Мимо них проходила похоронная процессия. Около пятидесяти-шестидесяти человек, трудно было определить среди толпы. За портретом покойного также несли портрет президента России и логотип спонсора мероприятия.
- А ведь я знаю этого человека, - сказал Трутнев, - он режиссёр патриотического фильма «Заслуженный секс лейтенанта Федотова».
Какой-то суетливый гражданин из процессии шепнул Трутневу:
- Жизнь – часть смерти. Как говорят мертвецы, «мы не говорим».
Тут подошёл поезд, и наши герои проследовали в вагон. Туда же вошли и люди, несущие гроб. Втиснулся и суетливый, опять подошёл к Трутневу.
- Человек, входивший в «Топ 10 людей от Бога» и который не мог выносить трезвость себя, - и он подмигнул покойнику, - с Земли в открытый космос вылетел астероид, размером с Россию – он умер с этим на уме, каково, а?
Тем временем рядом начались прения и выяснение отношений, так как кто-то из пассажиров стал жаловаться, что часть гроба стоит на его голове. Чьи-то руки были замечены в карманах одного из тех людей, что держали гроб. Покойник стал потеть.
- Я рекомендовал бы вам мой новый альбом «Матный внук», - продолжал собеседник Трутнева, - в этом альбоме я превзошёл, наверное, даже птицу.

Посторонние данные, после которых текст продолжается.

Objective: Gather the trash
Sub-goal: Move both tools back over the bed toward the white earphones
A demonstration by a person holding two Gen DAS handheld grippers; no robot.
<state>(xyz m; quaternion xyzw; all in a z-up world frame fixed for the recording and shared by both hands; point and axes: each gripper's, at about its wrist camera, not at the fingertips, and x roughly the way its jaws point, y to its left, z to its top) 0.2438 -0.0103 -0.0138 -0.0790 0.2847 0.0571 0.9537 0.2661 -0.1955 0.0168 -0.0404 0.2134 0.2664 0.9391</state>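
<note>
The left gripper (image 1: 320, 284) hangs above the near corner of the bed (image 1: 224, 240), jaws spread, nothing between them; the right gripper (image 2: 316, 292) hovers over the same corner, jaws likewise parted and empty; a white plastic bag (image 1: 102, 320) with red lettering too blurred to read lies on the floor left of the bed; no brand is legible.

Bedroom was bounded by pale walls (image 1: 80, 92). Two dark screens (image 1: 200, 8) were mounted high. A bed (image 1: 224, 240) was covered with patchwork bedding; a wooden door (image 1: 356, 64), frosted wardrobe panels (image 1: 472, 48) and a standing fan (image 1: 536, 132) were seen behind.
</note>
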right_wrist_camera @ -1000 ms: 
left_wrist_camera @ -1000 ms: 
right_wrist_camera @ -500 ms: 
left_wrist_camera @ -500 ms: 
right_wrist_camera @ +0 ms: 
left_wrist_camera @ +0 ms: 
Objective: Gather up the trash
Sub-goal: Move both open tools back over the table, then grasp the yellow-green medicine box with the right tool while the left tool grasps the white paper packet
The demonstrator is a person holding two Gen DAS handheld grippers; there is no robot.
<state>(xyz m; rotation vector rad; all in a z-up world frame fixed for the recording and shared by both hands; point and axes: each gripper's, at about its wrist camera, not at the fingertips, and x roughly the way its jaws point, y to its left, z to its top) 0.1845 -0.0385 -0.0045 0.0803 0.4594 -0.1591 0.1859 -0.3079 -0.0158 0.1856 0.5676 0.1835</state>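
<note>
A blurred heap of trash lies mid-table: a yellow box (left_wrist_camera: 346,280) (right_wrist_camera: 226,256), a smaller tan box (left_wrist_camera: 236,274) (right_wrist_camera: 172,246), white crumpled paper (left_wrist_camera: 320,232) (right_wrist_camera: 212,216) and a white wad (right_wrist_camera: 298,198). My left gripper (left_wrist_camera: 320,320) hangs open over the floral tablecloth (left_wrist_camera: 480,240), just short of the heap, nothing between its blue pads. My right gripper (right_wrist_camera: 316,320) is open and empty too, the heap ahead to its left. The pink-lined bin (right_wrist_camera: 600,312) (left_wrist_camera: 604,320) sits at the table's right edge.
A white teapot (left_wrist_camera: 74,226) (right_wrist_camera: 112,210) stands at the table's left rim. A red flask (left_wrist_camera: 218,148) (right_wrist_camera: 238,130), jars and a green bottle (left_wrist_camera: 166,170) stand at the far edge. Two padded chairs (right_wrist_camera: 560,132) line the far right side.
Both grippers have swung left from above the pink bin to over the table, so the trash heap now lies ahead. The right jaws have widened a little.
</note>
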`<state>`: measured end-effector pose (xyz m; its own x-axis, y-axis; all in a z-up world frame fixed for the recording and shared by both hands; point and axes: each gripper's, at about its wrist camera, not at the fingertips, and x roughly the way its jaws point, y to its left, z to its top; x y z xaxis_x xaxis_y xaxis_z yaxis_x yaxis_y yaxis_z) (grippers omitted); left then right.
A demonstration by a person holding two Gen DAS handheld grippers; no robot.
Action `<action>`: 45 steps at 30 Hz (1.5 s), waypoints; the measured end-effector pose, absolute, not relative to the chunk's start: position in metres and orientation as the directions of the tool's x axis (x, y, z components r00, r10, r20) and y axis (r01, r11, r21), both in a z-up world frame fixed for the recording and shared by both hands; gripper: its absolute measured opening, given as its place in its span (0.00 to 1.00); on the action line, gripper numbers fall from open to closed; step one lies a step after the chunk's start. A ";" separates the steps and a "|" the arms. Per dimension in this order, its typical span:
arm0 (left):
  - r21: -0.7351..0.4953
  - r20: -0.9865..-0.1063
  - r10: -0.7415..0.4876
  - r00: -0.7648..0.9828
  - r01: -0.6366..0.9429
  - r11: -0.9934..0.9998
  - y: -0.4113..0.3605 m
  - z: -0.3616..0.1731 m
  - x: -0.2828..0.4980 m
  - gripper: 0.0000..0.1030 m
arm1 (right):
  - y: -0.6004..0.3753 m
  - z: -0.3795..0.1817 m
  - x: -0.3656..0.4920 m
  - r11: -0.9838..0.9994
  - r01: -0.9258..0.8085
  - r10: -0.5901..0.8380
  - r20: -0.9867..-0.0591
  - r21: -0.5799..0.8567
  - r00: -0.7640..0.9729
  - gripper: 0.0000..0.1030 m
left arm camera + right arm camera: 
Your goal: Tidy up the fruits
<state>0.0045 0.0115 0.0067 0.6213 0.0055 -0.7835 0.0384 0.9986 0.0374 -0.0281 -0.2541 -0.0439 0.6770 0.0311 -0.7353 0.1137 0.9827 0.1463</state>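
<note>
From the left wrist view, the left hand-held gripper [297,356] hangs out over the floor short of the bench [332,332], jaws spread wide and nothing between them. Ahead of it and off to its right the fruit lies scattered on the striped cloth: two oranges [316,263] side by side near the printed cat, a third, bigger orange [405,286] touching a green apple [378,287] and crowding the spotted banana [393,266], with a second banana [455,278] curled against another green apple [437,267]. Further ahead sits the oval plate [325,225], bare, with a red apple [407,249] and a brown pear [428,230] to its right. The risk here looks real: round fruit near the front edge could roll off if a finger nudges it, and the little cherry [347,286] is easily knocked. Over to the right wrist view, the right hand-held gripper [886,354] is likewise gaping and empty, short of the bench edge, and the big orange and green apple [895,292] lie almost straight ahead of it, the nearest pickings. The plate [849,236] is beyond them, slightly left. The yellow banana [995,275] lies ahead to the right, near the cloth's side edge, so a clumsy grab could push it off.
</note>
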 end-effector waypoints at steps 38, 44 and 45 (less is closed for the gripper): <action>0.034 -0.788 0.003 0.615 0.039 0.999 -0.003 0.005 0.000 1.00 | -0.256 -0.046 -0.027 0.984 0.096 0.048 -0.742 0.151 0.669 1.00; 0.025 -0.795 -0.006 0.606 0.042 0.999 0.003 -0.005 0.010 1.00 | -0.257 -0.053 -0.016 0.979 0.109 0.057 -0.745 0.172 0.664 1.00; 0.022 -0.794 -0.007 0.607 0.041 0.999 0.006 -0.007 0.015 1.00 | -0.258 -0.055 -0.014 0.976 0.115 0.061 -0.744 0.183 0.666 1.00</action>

Поезд подъезжал к станции. Чарли подвинул толпу, и они с Трутневым вышли. Наверху возле туалетов наблюдалась толкотня и давка. Как понял Трутнев, именно там ловился Вай-Фай. В глубине дворов они нашли бар «Разбитое корыто», куда им и нужно было попасть. В небольшом и не совсем чистом помещении, где всё-таки была сцена, выступала группа «Эй, дурак». Присутствовали пятеро посетителей, трое из которых спали. За барной стойкой стоял Руди Сверло, старый знакомый Чарли. В его внешности было что-то общее с гробами из девятнадцатого века. Кроме того время от времени Руди хотелось, чтобы его клевали воробьи. Чарли поприветствовал его и представил их с Трутневым друг другу.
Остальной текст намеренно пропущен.